A nova lei regula, entre outras coisas, que os pedidos de asilo podem ser apresentados em escritórios da UE fora dos países da UE, e que os requerentes de asilo (enquanto aguardam a análise de seus pedidos) podem ser alojados temporariamente em centros de acolhimento fora das fronteiras da UE. Itália tentou fazer isso no ano passado, mas isso contraria o regulamento atual da UE e foi revertido pelos tribunais da UE.
O atraso gerou críticas no Parlamento Europeu. A eurodeputada Birgit Sippel, principal negociadora do pacto de migração, quer que a Comissão se responsabilize pelo prazo perdido. Ela solicitou uma sessão urgente da Comissão de Liberdades Cívicas para discutir as consequências de um possível adiamento.
Também cresce a tensão entre os países da UE. Polônia e Hungria se opõem ao regime obrigatório de solidariedade, enquanto a Bélgica anunciou que não acolherá novos requerentes de asilo e contribuirá apenas financeiramente.
O relatório da Comissão deve determinar quais países da UE estão sob pressão migratória e quantos requerentes de asilo devem ser realocados “para outros lugares”. Essa análise da UE baseia-se no número de pedidos de asilo, status concedidos e capacidade de acolhimento disponível.

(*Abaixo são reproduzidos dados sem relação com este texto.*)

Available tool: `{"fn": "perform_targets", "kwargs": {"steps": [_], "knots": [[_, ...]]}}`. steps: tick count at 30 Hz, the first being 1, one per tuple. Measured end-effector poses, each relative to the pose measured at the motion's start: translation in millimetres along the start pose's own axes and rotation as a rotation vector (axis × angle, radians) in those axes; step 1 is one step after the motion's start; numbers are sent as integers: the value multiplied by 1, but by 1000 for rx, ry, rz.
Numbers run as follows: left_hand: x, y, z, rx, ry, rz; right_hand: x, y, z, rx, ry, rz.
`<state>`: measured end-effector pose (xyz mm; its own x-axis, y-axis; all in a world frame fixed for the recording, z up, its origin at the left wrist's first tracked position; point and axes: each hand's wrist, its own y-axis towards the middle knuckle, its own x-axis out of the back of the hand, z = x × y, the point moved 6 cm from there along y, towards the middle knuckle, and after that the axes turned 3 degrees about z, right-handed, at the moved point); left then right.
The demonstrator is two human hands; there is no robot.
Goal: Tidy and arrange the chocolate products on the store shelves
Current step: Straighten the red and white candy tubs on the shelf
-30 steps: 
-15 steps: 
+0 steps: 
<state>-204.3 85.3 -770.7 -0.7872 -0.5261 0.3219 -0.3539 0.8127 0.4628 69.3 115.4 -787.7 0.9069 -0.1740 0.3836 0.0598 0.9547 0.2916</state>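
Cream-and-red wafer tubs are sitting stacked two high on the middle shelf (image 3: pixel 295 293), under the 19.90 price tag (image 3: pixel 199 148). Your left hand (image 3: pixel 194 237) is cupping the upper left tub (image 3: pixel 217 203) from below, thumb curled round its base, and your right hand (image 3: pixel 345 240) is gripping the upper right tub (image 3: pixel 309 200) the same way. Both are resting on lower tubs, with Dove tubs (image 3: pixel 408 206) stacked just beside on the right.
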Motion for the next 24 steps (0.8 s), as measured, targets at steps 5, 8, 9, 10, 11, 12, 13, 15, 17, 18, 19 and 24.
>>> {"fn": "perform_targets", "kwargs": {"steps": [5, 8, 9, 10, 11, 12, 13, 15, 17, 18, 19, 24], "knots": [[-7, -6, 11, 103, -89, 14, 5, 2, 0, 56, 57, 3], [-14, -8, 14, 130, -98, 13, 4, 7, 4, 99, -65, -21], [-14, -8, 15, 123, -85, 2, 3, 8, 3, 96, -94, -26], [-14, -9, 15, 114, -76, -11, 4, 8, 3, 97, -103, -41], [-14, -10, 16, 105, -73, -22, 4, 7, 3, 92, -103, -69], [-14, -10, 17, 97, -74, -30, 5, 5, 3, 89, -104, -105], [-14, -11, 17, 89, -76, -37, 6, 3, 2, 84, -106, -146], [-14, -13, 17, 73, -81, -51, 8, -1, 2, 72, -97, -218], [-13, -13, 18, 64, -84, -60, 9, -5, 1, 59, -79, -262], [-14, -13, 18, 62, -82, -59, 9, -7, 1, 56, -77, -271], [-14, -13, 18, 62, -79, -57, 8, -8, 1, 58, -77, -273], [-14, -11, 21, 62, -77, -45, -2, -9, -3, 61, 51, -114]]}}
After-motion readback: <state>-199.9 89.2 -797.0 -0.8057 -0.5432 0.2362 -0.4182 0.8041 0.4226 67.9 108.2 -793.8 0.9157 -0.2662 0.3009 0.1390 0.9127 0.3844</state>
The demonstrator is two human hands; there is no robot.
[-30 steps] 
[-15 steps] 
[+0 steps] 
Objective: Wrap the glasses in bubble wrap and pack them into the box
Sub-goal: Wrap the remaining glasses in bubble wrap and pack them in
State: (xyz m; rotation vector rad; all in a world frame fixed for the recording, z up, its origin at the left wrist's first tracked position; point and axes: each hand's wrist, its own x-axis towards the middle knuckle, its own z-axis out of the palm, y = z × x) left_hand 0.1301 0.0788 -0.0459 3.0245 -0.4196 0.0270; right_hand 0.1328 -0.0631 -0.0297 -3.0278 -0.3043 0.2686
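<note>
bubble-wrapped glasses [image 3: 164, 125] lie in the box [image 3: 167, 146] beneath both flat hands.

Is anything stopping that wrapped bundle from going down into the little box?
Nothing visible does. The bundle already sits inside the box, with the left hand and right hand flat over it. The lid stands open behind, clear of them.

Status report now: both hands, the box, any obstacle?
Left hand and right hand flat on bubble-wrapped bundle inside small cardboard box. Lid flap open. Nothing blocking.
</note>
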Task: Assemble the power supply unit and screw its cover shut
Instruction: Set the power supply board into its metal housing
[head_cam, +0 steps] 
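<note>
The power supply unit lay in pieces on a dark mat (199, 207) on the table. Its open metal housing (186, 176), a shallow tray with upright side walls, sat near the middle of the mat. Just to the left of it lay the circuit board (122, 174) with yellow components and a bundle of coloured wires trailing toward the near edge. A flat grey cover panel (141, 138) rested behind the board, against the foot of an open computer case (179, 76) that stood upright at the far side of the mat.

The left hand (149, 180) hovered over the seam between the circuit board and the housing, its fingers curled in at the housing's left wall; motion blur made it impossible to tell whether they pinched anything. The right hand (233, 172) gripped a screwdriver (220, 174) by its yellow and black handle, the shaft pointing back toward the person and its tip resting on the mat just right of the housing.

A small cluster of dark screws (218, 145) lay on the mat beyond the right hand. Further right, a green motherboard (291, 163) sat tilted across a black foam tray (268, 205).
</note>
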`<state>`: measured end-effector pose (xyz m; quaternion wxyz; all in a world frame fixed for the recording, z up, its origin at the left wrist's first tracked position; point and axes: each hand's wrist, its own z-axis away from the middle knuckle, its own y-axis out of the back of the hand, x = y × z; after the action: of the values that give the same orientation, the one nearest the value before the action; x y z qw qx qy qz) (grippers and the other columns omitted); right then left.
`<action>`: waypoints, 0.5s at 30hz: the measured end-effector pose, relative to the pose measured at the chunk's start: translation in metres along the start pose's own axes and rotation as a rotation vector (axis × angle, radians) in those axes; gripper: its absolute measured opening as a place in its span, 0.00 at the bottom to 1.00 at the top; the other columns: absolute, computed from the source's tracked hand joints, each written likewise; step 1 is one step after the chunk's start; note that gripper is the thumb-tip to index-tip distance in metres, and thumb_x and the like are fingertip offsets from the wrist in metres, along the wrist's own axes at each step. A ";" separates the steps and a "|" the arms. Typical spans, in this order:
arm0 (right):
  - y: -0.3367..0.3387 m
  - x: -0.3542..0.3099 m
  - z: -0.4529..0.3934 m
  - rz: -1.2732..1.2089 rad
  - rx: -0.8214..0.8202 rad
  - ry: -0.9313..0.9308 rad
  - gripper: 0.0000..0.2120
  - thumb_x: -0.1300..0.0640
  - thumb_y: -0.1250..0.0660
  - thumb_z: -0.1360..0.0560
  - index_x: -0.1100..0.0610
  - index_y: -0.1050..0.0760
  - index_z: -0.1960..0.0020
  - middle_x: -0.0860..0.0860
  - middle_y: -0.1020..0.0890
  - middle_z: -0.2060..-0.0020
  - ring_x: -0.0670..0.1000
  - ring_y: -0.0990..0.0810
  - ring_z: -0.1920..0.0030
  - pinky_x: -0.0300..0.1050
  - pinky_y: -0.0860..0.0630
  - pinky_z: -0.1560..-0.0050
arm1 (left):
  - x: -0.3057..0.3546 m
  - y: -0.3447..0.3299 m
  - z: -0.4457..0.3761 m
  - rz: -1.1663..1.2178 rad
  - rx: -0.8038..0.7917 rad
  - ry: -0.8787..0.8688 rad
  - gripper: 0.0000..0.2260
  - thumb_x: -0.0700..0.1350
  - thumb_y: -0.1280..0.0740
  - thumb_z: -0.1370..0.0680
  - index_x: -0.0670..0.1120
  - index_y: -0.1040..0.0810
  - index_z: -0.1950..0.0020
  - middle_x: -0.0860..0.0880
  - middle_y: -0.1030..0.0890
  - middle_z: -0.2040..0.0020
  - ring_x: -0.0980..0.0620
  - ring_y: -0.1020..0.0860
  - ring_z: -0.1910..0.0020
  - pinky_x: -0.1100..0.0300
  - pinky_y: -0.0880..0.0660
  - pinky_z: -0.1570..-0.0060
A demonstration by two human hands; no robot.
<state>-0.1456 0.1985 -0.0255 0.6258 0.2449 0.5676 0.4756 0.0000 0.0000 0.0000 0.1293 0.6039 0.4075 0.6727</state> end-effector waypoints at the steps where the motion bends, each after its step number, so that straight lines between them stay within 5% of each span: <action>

Os países podem escolher como contribuir: realocando requerentes de asilo de países sobrecarregados, pagando 20.000 euros por pessoa não realocada ou contribuindo para o apoio operacional, por exemplo, para centros de acolhimento ou processamento administrativo. Isso está estabelecido no pacto de migração e asilo adotado em 2024.
Enquanto isso, a Comissão Europeia apresentou uma nova lista com sete chamados "países seguros": Kosovo, Bangladesh, Colômbia, Egito, Índia, Marrocos e Tunísia. Isso permite que os pedidos de asilo desses países sejam rejeitados mais rapidamente e que os requerentes sejam devolvidos a esses países.
Organizações de direitos humanos criticam fortemente essa lista. Segundo grupos como EuroMed Rights, países como Tunísia, Egito e Marrocos estão longe de ser seguros devido a graves violações dos direitos humanos. A Comissão, entretanto, insiste que a lista não limita os direitos dos requerentes de asilo e é necessária para um sistema europeu harmonizado.